Published: 17 November 2007

Abstract

Background

Gene clustering has been widely used to group genes with similar expression pattern in microarray data analysis. Subsequent enrichment analysis using predefined gene sets can provide clues on which functional themes or regulatory sequence motifs are associated with individual gene clusters. In spite of the potential utility, gene clustering and enrichment analysis have been used in separate platforms, thus, the development of integrative algorithm linking both methods is highly challenging.

Results

In this study, we propose an algorithm for discovery of molecular functions and elucidation of transcriptional logics using two kinds of gene information, functional and regulatory motif gene sets. The algorithm, termed gene set expression coherence analysis first selects functional gene sets with significantly high expression coherences.

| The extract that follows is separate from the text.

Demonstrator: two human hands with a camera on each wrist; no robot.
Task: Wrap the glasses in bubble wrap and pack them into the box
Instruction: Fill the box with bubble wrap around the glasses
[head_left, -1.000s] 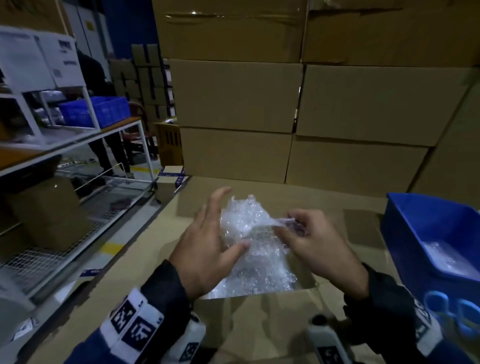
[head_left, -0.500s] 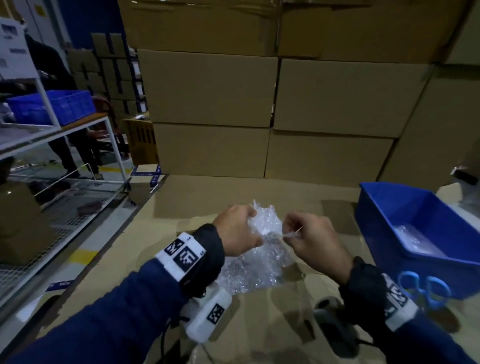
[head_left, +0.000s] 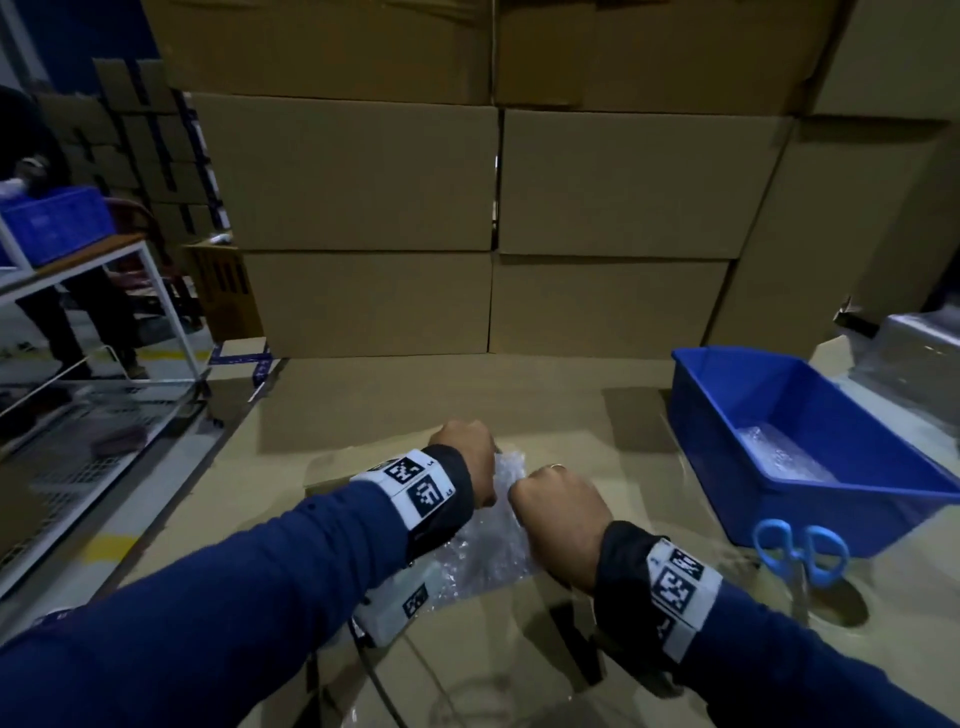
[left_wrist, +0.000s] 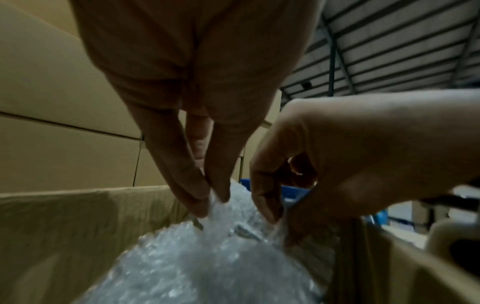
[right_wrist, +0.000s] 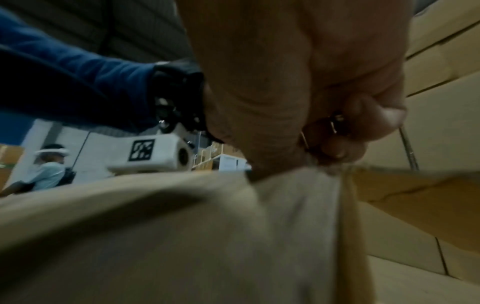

Those candidate gene sets are further processed into a number of functionally related themes or functional clusters according to the expression similarities. Each functional cluster is then, investigated for the enrichment of transcriptional regulatory motifs using modified gene set enrichment analysis and regulatory motif gene sets. The method was tested for two publicly available expression profiles representing murine myogenesis and erythropoiesis. For respective profiles, our algorithm identified myocyte- and erythrocyte-related molecular functions, along with the putative transcriptional regulators for the corresponding molecular functions.

Conclusion

As an integrative and comprehensive method for the analysis of large-scaled gene expression profiles, our method is able to generate a set of testable hypotheses: the transcriptional regulator X regulates function Y under cellular condition Z. GSECA algorithm is implemented into freely available software package.